**What to do**
In the listing below, start your output at the line with "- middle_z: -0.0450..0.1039" and end it after the line with "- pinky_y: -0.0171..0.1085", copying every line exactly.
§ §
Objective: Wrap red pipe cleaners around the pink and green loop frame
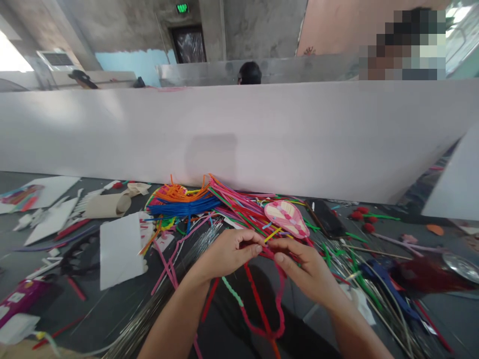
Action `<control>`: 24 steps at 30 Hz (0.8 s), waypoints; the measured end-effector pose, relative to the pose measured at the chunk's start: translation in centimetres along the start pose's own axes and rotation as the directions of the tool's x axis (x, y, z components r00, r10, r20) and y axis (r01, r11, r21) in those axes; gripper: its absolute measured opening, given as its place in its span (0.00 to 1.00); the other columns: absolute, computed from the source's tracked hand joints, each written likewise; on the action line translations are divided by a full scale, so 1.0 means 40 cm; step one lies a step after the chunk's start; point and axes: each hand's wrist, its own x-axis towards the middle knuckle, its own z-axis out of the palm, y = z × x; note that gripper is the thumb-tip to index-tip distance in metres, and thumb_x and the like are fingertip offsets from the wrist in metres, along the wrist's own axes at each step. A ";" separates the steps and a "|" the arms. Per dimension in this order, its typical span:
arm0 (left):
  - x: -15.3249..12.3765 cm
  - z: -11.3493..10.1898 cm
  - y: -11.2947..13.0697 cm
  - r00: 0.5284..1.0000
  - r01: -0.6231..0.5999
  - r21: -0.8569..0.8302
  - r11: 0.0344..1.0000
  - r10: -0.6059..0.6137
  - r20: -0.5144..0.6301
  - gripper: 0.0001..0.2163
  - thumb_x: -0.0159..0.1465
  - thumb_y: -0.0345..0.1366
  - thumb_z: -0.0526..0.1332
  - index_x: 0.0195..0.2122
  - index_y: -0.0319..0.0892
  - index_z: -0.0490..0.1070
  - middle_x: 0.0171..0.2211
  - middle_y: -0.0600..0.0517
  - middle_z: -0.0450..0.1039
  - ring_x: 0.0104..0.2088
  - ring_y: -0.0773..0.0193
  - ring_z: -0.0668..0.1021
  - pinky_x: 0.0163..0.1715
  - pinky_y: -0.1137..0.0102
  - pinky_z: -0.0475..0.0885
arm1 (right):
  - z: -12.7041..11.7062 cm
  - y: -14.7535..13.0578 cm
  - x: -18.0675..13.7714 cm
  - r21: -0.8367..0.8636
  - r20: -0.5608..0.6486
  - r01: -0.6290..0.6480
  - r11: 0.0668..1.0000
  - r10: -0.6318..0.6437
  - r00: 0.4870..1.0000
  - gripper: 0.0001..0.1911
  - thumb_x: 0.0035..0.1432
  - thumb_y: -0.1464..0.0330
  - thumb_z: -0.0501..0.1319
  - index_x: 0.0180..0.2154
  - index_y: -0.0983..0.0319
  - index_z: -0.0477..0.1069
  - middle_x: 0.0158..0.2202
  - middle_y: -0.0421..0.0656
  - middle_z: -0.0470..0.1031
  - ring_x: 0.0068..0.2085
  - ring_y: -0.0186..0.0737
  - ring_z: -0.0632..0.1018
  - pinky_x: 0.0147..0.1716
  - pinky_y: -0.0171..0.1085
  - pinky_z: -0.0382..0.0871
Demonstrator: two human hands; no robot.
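A pink pipe cleaner (280,299) bends in a loop below my hands, with a mint-green stretch (233,291) on its left side. My right hand (304,264) pinches its upper end. My left hand (236,252) has thumb and forefinger pressed together close to the right fingertips, on the same pipe cleaner as far as I can see. A short yellow piece (273,235) sticks up between the fingertips. Across the loop runs a red pipe cleaner (258,298). Just beyond my hands lies a pink and cream striped oval piece (287,218).
Bundles of blue (183,206), orange and pink pipe cleaners lie along a white partition (224,139). Thin metal wires (149,304) spread at left beside a white card (120,251). A dark phone (327,218), blue-handled tool (391,289) and red cylinder (422,275) are at right. People are beyond the partition.
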 end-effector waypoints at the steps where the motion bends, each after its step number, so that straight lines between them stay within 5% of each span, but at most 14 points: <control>1: 0.000 0.003 0.001 1.000 0.009 0.004 1.000 -0.009 -0.007 0.10 0.61 0.39 0.57 0.36 0.39 0.75 0.28 0.53 0.73 0.28 0.67 0.71 0.29 0.75 0.64 | 0.003 -0.008 -0.003 -0.031 -0.010 -0.001 1.000 0.001 1.000 0.14 0.58 0.62 0.58 0.43 0.60 0.73 0.40 0.46 0.78 0.39 0.42 0.77 0.39 0.38 0.72; 11: -0.002 -0.038 -0.010 0.998 -0.033 0.085 0.996 0.028 0.065 0.15 0.65 0.42 0.50 0.41 0.42 0.74 0.36 0.50 0.76 0.38 0.63 0.75 0.38 0.74 0.66 | -0.010 -0.013 -0.003 -0.010 -0.020 -0.110 0.994 0.110 0.994 0.12 0.59 0.63 0.57 0.42 0.60 0.72 0.36 0.42 0.78 0.37 0.39 0.78 0.37 0.34 0.71; 15: -0.004 -0.051 -0.021 0.994 0.009 0.112 0.994 -0.021 0.107 0.12 0.61 0.40 0.56 0.41 0.41 0.73 0.35 0.52 0.76 0.34 0.64 0.75 0.34 0.75 0.66 | -0.024 -0.009 0.002 -0.026 -0.013 -0.096 0.995 0.096 0.995 0.11 0.59 0.64 0.56 0.40 0.61 0.72 0.32 0.41 0.77 0.33 0.37 0.77 0.34 0.33 0.70; 24: -0.006 0.020 0.023 1.000 -0.008 0.207 0.978 0.007 0.005 0.12 0.60 0.33 0.55 0.43 0.44 0.73 0.36 0.55 0.77 0.36 0.65 0.76 0.36 0.75 0.66 | -0.004 -0.003 0.003 -0.166 -0.063 0.025 0.986 -0.036 0.997 0.12 0.59 0.66 0.57 0.44 0.59 0.72 0.41 0.43 0.77 0.41 0.41 0.77 0.41 0.36 0.70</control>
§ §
**Result of this task**
  - middle_z: -0.0450..0.1039
  - ring_x: 0.0104..0.2088
  - ring_y: -0.0773..0.0193
  - ring_z: -0.0668..0.1021
  - pinky_x: 0.0163..0.1715
  - pinky_y: -0.1137..0.0102
  - pinky_z: -0.0475..0.0885
arm1 (right):
  - z: -12.7041..11.7062 cm
  - y: -14.7535..13.0578 cm
  - x: -18.0675..13.7714 cm
  - r21: -0.8367..0.8636
  - r20: -0.5608..0.6486
  - r01: -0.6290..0.6480
  - r11: 0.0668..1.0000
  - r10: -0.6318..0.6437
  - r00: 0.4870..1.0000
  - gripper: 0.0001..0.1911
  - thumb_x: 0.0035..0.1432
  - thumb_y: -0.1464..0.0330
  - thumb_z: -0.0501..0.1319
  - index_x: 0.0180..0.2154
  - index_y: -0.0983..0.0319
  - index_z: -0.0477..0.1069
  - middle_x: 0.0158..0.2202
  - middle_y: -0.0421..0.0656
  - middle_z: -0.0470..0.1031
  - ring_x: 0.0068..0.2085
  - ring_y: -0.0186..0.0737
  - ring_z: -0.0632..0.1018
  - pinky_x: 0.0147..0.1716
  - pinky_y: -0.0171..0.1085

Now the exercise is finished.